# [WHAT YOU SHOULD DO]
Each line that includes the word "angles" should be copied from the records.

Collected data
== Segment start ==
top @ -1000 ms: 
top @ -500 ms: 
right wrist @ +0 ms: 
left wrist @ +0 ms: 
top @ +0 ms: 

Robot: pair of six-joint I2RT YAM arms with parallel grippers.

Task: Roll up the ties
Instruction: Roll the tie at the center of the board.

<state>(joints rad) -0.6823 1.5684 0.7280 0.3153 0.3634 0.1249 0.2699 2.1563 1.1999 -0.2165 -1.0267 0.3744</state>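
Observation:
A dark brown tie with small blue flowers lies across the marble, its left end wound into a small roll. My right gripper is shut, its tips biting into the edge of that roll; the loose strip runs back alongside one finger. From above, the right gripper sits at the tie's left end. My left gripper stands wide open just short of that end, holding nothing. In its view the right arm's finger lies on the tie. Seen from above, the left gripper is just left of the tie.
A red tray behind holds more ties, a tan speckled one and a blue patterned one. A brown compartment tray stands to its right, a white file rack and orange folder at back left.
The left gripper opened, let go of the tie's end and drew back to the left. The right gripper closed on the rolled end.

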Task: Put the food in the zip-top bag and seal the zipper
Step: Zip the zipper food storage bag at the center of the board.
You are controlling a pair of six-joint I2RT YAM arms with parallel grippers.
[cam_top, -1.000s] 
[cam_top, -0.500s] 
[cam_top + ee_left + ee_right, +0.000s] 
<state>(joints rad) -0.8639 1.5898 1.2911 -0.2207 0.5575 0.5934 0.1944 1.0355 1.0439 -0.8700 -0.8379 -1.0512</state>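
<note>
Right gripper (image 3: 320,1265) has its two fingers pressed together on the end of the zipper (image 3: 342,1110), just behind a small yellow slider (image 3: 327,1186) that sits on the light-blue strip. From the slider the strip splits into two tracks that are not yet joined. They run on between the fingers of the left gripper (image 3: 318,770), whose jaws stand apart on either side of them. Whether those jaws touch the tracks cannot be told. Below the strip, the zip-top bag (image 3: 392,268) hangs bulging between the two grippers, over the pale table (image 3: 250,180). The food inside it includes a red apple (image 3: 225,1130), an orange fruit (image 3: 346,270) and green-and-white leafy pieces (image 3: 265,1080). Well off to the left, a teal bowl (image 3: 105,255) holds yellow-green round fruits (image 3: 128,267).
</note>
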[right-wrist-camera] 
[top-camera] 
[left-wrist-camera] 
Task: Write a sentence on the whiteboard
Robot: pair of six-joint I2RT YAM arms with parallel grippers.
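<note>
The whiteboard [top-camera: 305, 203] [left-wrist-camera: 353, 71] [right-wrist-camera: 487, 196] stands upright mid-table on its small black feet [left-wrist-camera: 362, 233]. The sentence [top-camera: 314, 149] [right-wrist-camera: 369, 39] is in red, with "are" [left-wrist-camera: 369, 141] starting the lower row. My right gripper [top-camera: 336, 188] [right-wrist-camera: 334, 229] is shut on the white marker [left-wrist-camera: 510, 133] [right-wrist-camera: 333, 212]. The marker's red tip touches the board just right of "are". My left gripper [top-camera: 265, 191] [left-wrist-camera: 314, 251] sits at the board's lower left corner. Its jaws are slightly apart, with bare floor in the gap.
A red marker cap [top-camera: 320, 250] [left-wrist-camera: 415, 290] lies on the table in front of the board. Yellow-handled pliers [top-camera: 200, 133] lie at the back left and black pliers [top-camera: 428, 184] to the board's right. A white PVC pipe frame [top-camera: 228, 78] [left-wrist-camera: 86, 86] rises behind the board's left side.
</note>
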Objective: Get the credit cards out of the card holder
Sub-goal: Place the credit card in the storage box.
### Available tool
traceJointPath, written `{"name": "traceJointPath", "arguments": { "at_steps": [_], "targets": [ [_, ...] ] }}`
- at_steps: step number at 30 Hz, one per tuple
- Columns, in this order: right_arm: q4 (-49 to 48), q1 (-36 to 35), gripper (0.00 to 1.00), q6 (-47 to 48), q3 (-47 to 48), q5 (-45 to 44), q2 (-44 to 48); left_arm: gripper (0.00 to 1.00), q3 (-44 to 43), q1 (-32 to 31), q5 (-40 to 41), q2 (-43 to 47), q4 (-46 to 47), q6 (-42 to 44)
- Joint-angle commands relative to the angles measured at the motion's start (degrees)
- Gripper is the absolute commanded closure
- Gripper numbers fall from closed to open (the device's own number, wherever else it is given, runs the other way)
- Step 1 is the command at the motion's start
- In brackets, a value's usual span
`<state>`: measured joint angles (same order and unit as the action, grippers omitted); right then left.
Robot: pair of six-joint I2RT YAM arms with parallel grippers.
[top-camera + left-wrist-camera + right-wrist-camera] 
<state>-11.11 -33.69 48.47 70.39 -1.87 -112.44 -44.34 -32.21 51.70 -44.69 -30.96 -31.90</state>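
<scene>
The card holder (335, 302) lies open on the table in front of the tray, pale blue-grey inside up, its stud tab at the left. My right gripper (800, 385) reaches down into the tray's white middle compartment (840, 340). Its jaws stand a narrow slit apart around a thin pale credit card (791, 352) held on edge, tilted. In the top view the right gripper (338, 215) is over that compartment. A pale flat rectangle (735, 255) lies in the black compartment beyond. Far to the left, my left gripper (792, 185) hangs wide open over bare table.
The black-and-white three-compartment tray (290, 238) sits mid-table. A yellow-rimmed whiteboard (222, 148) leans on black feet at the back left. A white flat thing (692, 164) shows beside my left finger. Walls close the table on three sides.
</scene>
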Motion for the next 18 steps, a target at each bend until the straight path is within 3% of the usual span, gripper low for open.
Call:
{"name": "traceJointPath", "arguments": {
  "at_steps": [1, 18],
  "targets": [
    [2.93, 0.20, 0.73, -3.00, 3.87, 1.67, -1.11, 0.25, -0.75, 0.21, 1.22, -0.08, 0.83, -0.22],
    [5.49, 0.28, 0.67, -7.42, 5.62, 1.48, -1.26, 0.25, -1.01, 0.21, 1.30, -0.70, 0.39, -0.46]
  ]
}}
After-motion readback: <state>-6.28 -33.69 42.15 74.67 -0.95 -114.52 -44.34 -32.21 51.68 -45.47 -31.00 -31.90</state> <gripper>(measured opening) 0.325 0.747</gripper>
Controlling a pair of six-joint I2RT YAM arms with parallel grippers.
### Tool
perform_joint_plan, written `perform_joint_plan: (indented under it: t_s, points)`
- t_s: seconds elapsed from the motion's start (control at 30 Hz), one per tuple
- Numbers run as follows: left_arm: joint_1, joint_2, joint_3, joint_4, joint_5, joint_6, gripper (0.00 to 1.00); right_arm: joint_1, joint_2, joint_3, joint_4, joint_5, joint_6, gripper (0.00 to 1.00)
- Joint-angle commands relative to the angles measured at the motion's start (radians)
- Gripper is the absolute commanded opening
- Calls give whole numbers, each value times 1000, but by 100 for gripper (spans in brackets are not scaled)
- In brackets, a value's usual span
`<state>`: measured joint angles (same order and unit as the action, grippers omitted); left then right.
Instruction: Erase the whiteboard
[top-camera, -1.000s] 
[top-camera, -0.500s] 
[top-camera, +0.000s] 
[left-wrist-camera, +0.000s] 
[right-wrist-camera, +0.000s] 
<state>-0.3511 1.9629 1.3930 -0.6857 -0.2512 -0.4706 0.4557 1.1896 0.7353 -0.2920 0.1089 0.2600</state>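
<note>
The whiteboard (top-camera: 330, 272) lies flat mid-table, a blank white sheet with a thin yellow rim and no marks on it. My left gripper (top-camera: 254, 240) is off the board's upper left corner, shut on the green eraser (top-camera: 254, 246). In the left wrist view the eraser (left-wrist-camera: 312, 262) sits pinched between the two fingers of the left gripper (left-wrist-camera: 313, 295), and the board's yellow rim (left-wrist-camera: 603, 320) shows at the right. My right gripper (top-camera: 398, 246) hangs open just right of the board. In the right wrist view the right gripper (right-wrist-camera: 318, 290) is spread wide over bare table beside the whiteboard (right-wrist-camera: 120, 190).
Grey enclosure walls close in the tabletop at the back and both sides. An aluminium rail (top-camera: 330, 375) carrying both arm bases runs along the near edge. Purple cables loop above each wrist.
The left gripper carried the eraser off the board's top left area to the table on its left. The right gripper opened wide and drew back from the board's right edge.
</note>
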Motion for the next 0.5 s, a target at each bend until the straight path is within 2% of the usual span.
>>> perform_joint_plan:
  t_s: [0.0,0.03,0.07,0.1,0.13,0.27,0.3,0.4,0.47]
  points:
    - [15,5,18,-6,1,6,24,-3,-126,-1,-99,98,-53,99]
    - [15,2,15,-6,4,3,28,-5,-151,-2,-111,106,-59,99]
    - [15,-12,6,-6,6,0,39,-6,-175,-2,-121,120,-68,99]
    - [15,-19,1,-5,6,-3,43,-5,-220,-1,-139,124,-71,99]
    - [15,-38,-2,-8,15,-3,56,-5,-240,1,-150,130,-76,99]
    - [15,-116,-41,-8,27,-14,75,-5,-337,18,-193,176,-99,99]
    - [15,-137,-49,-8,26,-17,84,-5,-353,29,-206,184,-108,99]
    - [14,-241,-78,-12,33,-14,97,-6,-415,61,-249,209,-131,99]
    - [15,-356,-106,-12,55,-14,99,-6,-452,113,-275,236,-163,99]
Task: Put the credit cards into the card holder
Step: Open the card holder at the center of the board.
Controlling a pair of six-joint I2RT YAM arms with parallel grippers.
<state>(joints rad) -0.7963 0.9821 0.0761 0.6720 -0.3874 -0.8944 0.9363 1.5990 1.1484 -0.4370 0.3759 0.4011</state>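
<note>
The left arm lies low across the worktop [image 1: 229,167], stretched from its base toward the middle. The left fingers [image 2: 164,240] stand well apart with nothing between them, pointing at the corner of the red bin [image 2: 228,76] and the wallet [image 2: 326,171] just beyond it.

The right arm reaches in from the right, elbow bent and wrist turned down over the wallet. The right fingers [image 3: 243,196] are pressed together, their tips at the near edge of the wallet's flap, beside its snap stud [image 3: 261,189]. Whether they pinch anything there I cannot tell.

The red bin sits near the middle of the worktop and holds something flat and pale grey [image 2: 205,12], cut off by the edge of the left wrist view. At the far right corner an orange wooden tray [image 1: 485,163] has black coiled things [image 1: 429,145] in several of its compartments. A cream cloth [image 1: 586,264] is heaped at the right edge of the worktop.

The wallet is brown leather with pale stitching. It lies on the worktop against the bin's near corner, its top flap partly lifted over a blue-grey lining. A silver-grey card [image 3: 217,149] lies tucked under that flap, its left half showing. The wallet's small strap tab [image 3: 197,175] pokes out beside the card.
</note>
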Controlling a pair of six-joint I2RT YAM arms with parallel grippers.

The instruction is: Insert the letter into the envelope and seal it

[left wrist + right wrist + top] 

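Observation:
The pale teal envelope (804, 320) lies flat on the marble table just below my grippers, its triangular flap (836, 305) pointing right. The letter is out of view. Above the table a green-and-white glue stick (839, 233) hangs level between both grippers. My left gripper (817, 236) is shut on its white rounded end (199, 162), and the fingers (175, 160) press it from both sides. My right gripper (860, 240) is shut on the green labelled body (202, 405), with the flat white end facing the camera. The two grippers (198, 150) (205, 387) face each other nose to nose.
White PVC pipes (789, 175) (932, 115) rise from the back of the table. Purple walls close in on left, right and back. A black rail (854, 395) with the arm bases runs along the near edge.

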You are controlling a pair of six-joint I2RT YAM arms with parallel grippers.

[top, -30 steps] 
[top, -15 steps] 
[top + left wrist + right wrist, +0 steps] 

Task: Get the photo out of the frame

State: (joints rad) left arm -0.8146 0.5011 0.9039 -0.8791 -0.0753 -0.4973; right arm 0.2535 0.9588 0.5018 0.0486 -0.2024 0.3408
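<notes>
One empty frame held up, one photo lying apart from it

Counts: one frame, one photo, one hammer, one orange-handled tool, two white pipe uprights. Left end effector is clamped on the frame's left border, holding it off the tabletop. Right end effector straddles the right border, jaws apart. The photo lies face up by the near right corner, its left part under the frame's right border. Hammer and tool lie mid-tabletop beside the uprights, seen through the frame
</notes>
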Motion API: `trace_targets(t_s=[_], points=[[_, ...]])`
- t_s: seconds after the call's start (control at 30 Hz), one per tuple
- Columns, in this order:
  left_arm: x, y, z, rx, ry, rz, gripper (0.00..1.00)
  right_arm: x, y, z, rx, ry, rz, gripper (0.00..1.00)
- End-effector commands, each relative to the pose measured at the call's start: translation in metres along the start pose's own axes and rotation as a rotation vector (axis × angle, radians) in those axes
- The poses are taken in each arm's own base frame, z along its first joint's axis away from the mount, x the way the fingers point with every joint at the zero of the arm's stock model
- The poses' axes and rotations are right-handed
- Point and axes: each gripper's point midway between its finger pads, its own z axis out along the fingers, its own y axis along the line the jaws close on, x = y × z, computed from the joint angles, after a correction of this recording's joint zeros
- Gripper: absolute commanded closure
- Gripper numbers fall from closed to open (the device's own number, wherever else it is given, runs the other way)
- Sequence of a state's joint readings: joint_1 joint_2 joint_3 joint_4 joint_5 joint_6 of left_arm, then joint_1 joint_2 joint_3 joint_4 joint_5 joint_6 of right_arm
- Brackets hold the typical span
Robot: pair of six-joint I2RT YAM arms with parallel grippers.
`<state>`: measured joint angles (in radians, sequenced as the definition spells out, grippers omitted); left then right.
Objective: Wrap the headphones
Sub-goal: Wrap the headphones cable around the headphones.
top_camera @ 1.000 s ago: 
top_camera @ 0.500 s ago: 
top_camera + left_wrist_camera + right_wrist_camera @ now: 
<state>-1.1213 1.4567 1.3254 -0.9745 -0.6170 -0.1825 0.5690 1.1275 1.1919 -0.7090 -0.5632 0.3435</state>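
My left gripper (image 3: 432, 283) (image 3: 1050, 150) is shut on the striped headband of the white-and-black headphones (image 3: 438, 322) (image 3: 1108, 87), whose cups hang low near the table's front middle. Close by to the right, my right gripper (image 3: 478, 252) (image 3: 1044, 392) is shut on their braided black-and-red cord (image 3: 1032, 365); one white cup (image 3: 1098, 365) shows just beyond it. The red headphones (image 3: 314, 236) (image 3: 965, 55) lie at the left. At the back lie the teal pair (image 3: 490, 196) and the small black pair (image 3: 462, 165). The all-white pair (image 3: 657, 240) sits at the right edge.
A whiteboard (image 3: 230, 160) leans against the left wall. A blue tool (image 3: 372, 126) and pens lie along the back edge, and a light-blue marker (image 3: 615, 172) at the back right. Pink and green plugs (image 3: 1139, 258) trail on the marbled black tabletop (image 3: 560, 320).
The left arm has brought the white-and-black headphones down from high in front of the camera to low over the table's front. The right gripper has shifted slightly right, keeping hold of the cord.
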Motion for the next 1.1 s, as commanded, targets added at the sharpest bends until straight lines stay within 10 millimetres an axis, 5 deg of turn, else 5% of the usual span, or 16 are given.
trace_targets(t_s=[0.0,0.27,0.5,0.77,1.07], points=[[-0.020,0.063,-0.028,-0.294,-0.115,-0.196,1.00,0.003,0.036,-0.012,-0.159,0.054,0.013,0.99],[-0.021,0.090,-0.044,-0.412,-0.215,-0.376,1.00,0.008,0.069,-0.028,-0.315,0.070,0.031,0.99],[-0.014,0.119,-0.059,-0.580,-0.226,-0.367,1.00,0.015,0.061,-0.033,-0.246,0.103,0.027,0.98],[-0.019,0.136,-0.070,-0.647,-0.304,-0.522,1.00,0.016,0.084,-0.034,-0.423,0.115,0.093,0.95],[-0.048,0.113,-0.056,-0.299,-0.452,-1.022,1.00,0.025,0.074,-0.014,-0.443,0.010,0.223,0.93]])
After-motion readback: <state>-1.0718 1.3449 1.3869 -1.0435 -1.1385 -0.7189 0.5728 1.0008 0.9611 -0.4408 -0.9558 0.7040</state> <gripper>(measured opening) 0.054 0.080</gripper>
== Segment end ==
# [EXPECTED ANSWER]
- Joint-angle commands relative to the angles measured at the motion's start (degrees)
`<state>`: measured joint angles (same order and unit as the action, grippers omitted); right then left.
- Joint-angle commands relative to the angles measured at the motion's start (radians)
`<state>`: measured joint angles (same order and unit as the action, grippers omitted); left then right.
- Point and axes: each gripper's point midway between its finger pads, its own z axis out along the fingers, its own y axis along the line the jaws close on, x = y × z, computed from the joint angles, after a correction of this recording's joint zeros
`<state>`: measured joint angles (in radians, sequenced as the definition spells out, grippers omitted); left then right.

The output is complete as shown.